Lisa Frank Incorporated

Lisa Frank Incorporated
Private
Founded January 1979 (1979-01)
Founder Lisa Frank
Headquarters Tucson, Arizona, United States
Key people
Lisa Frank, CEO
James Green, former CEO
Website www.lisafrank.com

Lisa Frank Inc. is a private for-profit company formed in 1979, under its founder and CEO, Lisa Frank. The company is known for its colorful, psychedelic designs featured on a variety of media, such as school supplies and stickers.

Company history

Lisa Frank, after graduating from Cranbrook Kingswood School in 1972 in Bloomfield Hills, MI, attended the University of Arizona to study art. She chose this field of study because art had been a large part of her life since childhood. She was influenced by her father who was an art collector.[1] While attending university, at the age of twenty, she created a line of plastic jewelry, branded as Sticky Fingers. The line specialized in colorful fruit and novelty character pendants, utilizing characters in their designs such as Betty Boop. It was sold in stores including Neiman Marcus and Bloomingdales.[2]

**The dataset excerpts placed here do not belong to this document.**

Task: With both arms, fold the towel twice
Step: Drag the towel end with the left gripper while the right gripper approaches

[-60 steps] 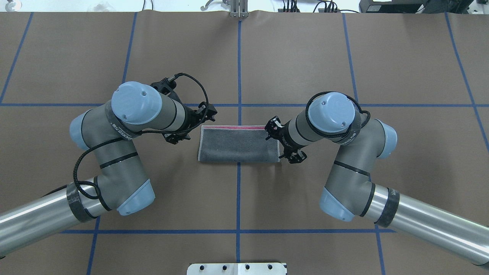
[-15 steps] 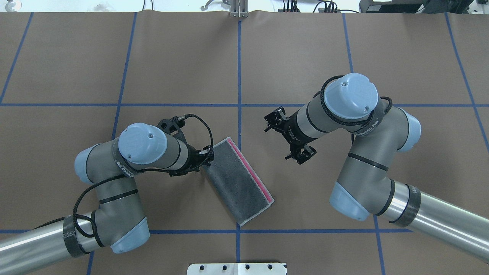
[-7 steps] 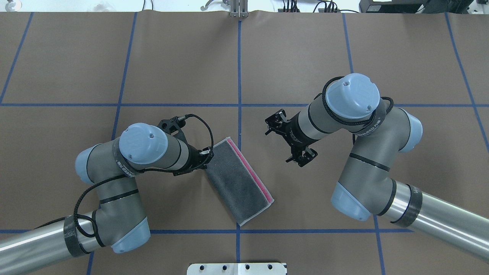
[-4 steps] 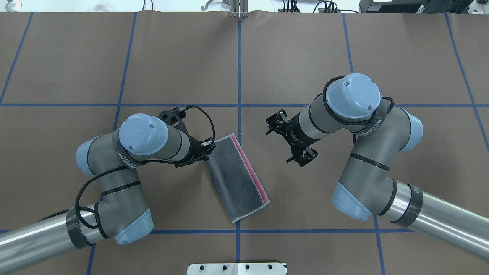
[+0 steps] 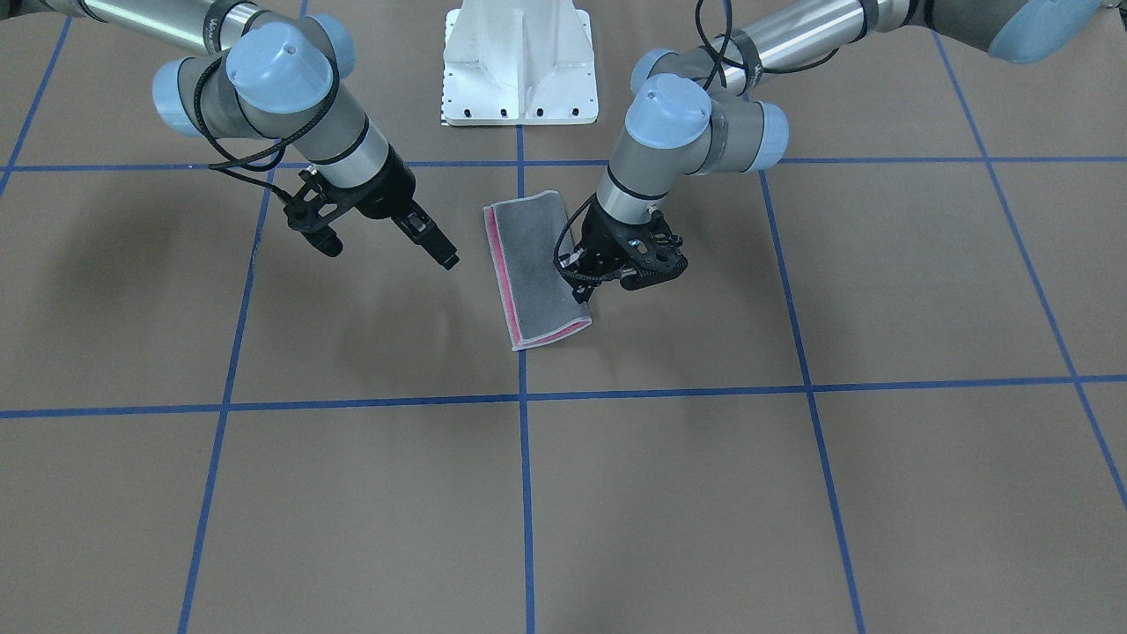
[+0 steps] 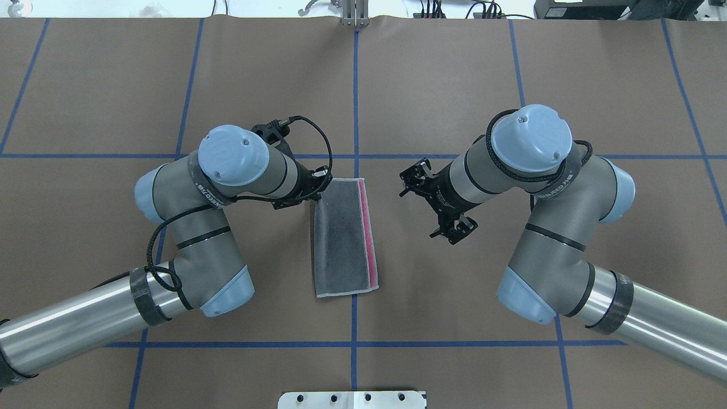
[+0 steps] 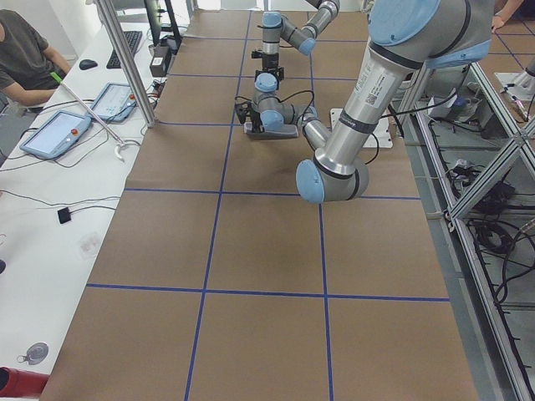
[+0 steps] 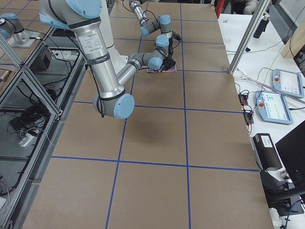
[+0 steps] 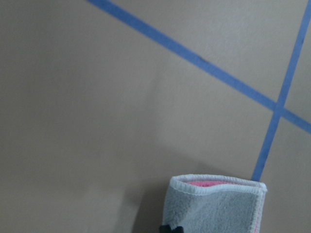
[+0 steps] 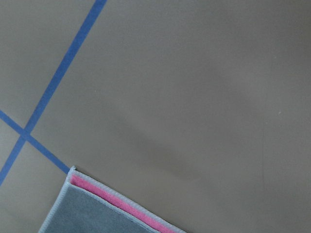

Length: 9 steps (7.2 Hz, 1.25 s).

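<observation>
One towel (image 6: 339, 244), one left gripper (image 5: 582, 297), one right gripper (image 5: 445, 258).

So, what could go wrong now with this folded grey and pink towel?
1. The left gripper pinches only one corner of the grey-and-pink terry towel; with the right gripper away from it, pulling may skew it or open the fold.
2. Its layers lie offset, a pink strip shows, so the second fold may come out uneven.

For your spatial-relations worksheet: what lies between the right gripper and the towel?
Only bare table separates the right gripper from the towel; the overhead view shows it.
</observation>
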### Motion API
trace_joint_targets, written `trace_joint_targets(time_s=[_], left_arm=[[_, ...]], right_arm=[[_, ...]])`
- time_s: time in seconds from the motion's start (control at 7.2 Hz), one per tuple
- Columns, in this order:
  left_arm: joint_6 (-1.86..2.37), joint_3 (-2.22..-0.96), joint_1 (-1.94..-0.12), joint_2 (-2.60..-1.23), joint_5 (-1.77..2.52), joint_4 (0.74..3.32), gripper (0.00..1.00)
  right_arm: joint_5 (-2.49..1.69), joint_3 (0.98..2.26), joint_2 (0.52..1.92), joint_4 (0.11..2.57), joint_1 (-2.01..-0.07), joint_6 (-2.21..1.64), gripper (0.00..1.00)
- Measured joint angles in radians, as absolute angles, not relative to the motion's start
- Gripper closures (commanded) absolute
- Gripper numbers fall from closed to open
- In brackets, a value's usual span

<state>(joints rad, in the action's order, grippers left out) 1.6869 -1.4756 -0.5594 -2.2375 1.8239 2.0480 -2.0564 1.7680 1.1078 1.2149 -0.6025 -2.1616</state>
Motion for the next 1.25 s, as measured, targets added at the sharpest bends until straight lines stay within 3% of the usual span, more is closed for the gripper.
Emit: trace_joint_targets(time_s=[0.14,0.28,0.42,0.69,0.97,1.11,1.25], left_arm=[[1.68,-1.417,-0.577,-2.27,1.824,2.079,0.87],[1.677,-1.358,-0.592,-2.303,1.825,2.109,0.27],[1.672,-1.322,-0.608,-2.325,1.827,2.125,0.04],[1.659,-1.312,-0.637,-2.339,1.867,2.133,0.02],[1.663,-1.408,-0.646,-2.271,1.906,2.133,0.08],[1.67,-1.498,-0.644,-2.195,1.911,2.133,0.17],[1.692,-1.58,-0.637,-2.125,1.912,2.133,0.32]], right_arm=[[-2.057,1.769,1.112,1.215,-0.604,-2.16,0.0],[-2.057,1.77,1.113,1.215,-0.605,-2.158,0.0],[-2.057,1.77,1.113,1.215,-0.606,-2.157,0.0],[-2.053,1.77,1.114,1.215,-0.611,-2.156,0.0],[-2.043,1.768,1.116,1.213,-0.633,-2.147,0.0],[-2.045,1.768,1.125,1.212,-0.658,-2.122,0.0],[-2.049,1.768,1.144,1.212,-0.69,-2.081,0.0]])
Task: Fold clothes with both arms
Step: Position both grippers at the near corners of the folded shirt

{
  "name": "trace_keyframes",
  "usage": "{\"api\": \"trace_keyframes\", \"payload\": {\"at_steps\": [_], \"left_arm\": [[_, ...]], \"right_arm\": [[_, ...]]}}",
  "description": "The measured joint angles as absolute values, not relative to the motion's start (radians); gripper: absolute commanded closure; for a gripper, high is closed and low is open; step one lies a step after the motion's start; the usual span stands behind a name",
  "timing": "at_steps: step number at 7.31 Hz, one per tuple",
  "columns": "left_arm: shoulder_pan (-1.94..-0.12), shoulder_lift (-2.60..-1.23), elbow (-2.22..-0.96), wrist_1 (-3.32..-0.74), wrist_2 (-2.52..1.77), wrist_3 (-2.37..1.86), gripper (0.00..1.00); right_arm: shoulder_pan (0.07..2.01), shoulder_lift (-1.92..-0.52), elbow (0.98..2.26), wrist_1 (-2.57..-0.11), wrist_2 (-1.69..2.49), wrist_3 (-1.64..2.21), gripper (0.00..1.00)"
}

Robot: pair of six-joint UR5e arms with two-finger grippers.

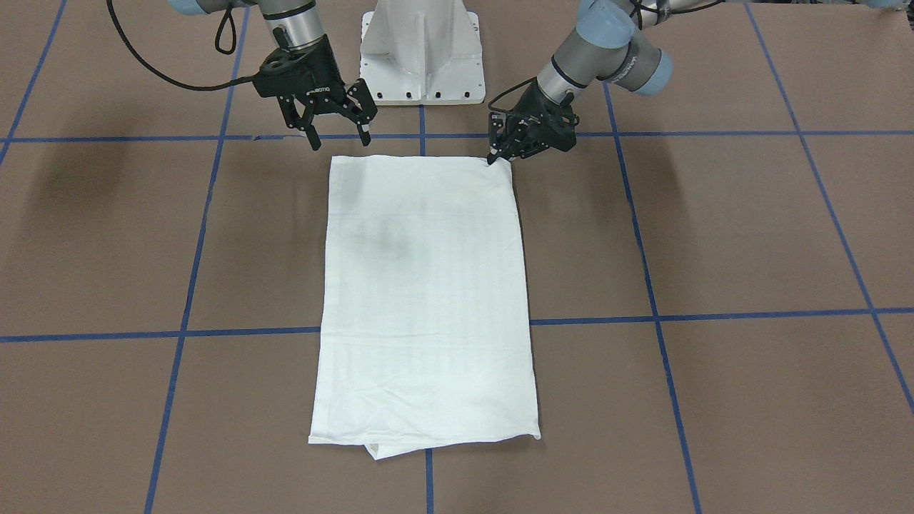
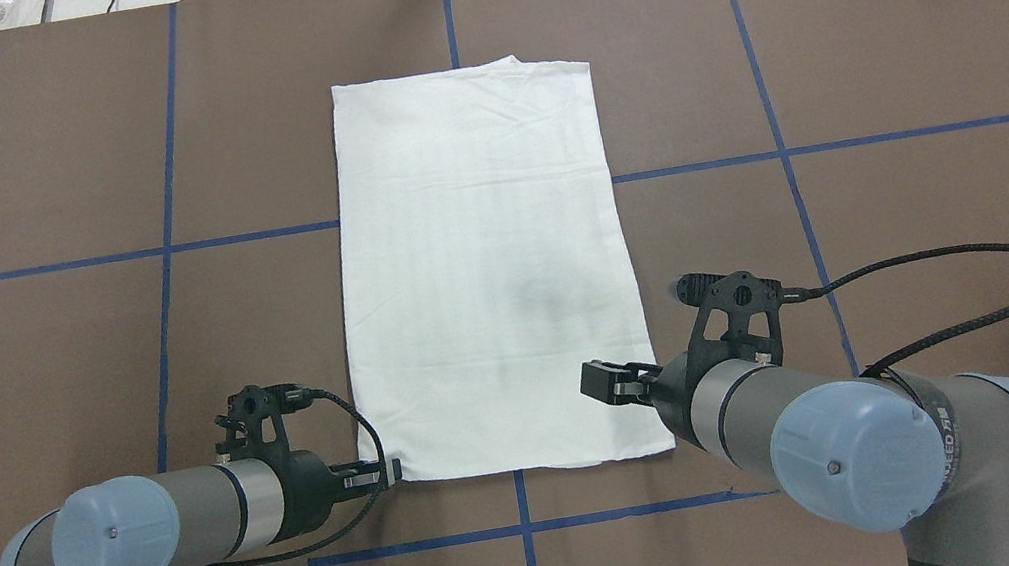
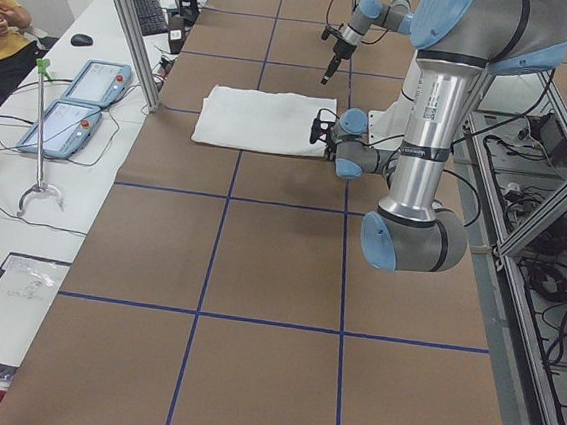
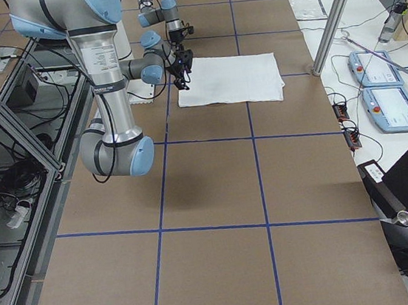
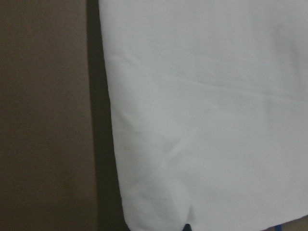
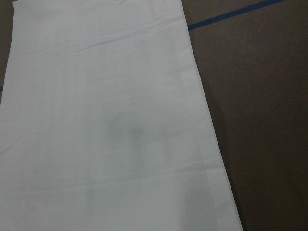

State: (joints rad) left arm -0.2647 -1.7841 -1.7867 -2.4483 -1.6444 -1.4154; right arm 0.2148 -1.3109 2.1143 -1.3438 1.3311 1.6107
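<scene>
The white T-shirt (image 1: pixel 425 300) lies flat on the brown table, folded into a long rectangle, with no print showing; it also shows in the overhead view (image 2: pixel 488 275). My left gripper (image 1: pixel 494 157) sits low at the shirt's near-left corner (image 2: pixel 389 470), fingers together and pinching the corner's edge. The left wrist view shows the cloth (image 5: pixel 207 120) with a small pinch notch at the bottom. My right gripper (image 1: pixel 339 135) is open and empty. It hovers above the shirt's near-right corner (image 2: pixel 603 381). The right wrist view shows only the shirt (image 6: pixel 106 120) from above.
The white metal pedestal (image 1: pixel 421 50) stands just behind the shirt's near edge, between the arms. Blue tape lines (image 2: pixel 155 252) grid the table. A side bench with teach pendants (image 3: pixel 78 102) and a seated person (image 3: pixel 0 25) lies beyond the table's far edge.
</scene>
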Motion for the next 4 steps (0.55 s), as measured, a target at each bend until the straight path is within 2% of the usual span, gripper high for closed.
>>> {"api": "trace_keyframes", "payload": {"at_steps": [2, 3, 4], "left_arm": [[-0.269, -1.783, -1.787, -2.448, -1.644, -1.413, 0.54], [-0.276, -1.781, -1.786, -2.448, -1.645, -1.411, 0.45], [-0.286, -1.777, -1.788, -2.448, -1.646, -1.409, 0.29]], "right_arm": [[0.215, -1.314, 2.111, -1.344, 1.331, 1.611, 0.0], [0.215, -1.314, 2.111, -1.344, 1.33, 1.611, 0.0], [0.215, -1.315, 2.111, -1.344, 1.33, 1.611, 0.0]]}}
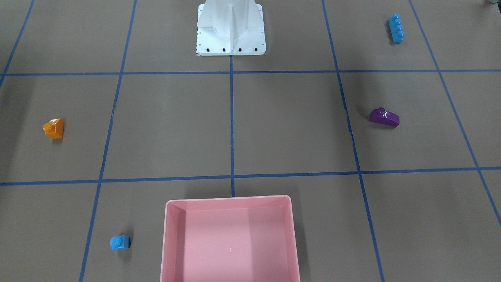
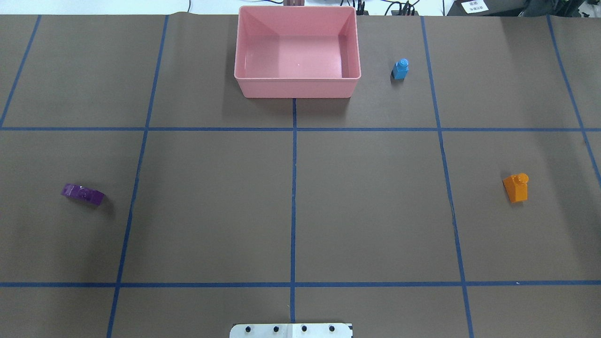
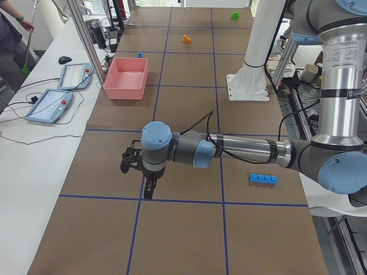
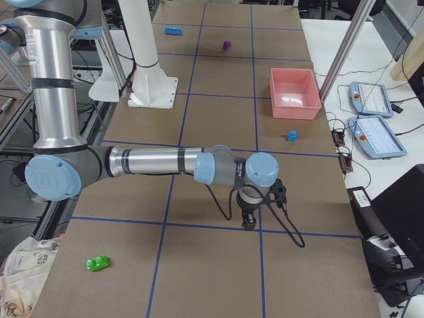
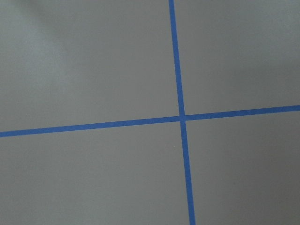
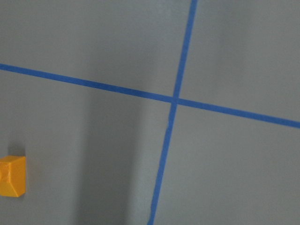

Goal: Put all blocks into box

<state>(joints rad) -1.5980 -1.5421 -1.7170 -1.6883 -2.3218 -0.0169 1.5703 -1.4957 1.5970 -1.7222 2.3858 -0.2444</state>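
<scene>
Box [image 2: 296,89] apart from scattered blocks [image 2: 515,188]; left gripper [image 3: 148,193], right gripper [image 4: 248,224] opening indeterminate.

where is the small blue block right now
In the overhead view the small blue block stands just right of the box, not touching it, on the robot's right side.

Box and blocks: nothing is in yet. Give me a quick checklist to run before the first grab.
1. Box upright with nothing inside: ok.
2. All five blocks located, outside the box: orange block, small blue block, purple block, long blue block, green block: ok.
3. Left gripper open: cannot tell, it shows in a side view only.
4. Right gripper open: cannot tell, it shows in a side view only.
5. Orange block centred in the right wrist view: not ok, it is cut off at the left edge.
</scene>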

It was from this jewelry line that Frank was inspired to create her first set of colorful stickers, the same stickers that launched her brand.[2] She started Lisa Frank Incorporated in 1979, at the age of twenty-four.[3] That same year, the company received its first million-dollar order from Spencer Gifts. Frank was 25 years old.[4] Originally, the company only produced stickers, featuring Lisa Frank original characters and designs.[2] All Lisa Frank designs up until 1989 were colored with an airbrush painting technique, the process taking anywhere from nine to thirty-six hours to complete. According to a 1983 interview with Lisa Frank, all of the company’s stickers began with an idea concept, moved into a pencil sketch, and then were painted into an 18x24” painting before they could be approved for production. An individual sticker took, on average, a minimum of three months to fully conceptualize and produce.[5]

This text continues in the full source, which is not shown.